Work item - Below is a listing to write out in full, exactly as given, without its pictures.
══ Data segment
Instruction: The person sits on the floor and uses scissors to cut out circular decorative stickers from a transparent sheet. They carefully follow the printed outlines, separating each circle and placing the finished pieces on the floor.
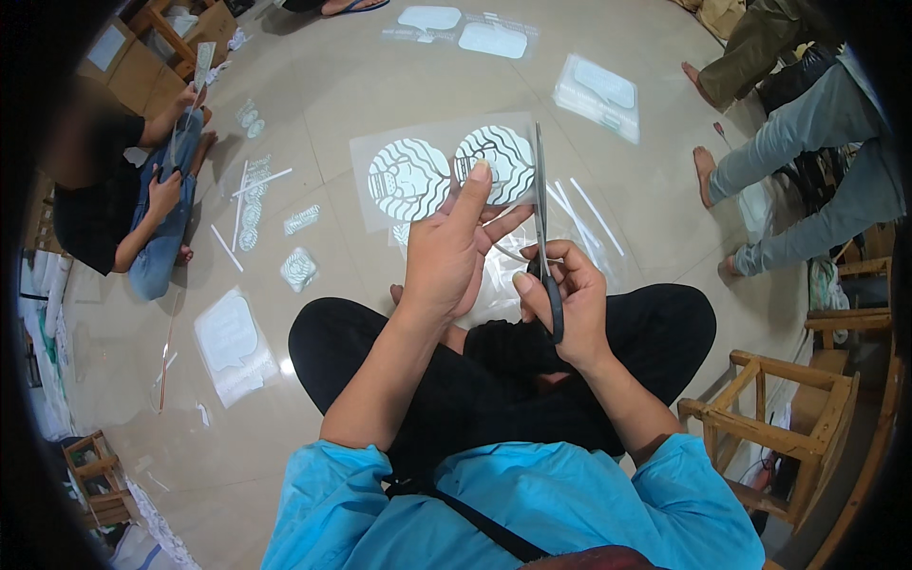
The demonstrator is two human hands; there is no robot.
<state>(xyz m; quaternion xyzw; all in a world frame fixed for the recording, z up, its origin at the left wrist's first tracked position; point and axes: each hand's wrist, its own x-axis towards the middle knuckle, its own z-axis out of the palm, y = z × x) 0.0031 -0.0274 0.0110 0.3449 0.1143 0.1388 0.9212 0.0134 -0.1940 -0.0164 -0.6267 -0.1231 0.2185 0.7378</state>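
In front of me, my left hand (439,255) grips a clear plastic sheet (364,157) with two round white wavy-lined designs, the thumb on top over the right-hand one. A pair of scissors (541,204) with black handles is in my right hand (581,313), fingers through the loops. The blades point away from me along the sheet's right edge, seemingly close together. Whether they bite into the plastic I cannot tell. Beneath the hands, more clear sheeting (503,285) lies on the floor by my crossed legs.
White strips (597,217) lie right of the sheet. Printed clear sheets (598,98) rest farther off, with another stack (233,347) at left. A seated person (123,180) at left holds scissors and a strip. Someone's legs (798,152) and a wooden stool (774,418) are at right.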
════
Output of the exercise -
Instruction: The person sits on the floor and uses scissors to cut out circular decorative stickers from a transparent sheet. They carefully follow the printed outlines, separating each circle and placing the finished pieces on the floor.
The demonstrator is two human hands; there is no robot.
<state>(xyz m; quaternion xyzw; all in a world frame fixed for the recording, z up, its origin at the left wrist's first tracked position; point and axes: each hand's wrist, its own x-axis towards the middle knuckle, its own z-axis out of the palm, y = z × x) 0.0031 -0.0274 0.0110 0.3449 0.1143 0.1388 0.9212 0.0134 -0.1940 -0.0164 -0.6267 -0.1231 0.2185 0.7378</state>
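In front of me, my left hand (439,255) grips a clear plastic sheet (364,157) with two round white wavy-lined designs, the thumb on top over the right-hand one. A pair of scissors (541,204) with black handles is in my right hand (581,313), fingers through the loops. The blades point away from me along the sheet's right edge, seemingly close together. Whether they bite into the plastic I cannot tell. Beneath the hands, more clear sheeting (503,285) lies on the floor by my crossed legs.
White strips (597,217) lie right of the sheet. Printed clear sheets (598,98) rest farther off, with another stack (233,347) at left. A seated person (123,180) at left holds scissors and a strip. Someone's legs (798,152) and a wooden stool (774,418) are at right.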

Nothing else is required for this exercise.